▸ **Task to complete**
Up to and including the line that contains "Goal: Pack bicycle", repeat each line of the data exactly, starting from the first.

▸ **Exercise input**
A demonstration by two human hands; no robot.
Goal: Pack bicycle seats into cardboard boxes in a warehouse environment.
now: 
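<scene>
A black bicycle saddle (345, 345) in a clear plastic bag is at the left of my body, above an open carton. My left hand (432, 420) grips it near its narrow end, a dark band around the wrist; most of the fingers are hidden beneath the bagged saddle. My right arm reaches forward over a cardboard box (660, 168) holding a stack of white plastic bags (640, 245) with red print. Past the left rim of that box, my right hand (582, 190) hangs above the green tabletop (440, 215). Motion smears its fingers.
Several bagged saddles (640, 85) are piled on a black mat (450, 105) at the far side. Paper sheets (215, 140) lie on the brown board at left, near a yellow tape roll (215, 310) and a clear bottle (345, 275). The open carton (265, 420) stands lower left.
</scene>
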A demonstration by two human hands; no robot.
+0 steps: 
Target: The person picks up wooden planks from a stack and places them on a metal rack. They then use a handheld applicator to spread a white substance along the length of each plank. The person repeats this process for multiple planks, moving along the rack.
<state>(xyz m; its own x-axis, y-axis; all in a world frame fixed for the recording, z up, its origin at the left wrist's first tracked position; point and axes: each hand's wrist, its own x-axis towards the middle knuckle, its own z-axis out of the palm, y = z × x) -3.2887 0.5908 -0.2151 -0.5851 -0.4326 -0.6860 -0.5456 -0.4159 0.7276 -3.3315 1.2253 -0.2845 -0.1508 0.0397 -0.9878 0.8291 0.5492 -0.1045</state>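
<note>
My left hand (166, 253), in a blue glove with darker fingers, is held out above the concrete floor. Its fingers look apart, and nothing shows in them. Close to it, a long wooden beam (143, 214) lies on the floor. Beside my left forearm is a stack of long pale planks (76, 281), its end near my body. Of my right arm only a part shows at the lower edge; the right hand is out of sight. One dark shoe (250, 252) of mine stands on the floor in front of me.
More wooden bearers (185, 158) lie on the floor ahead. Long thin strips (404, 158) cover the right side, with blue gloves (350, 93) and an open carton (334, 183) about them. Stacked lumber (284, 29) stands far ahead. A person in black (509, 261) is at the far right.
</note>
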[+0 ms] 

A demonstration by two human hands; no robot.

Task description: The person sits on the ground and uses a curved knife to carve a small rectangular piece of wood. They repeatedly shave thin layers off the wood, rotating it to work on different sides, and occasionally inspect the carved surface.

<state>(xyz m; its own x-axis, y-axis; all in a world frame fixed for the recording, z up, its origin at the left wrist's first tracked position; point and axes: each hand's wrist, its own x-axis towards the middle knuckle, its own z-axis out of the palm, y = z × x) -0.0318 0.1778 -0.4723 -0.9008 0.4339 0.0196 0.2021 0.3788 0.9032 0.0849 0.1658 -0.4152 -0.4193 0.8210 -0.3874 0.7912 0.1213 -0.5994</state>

▸ **Problem solution**
A demonstration by two human hands; no robot.
Goal: Pack bicycle seats into cardboard boxes in a warehouse environment.

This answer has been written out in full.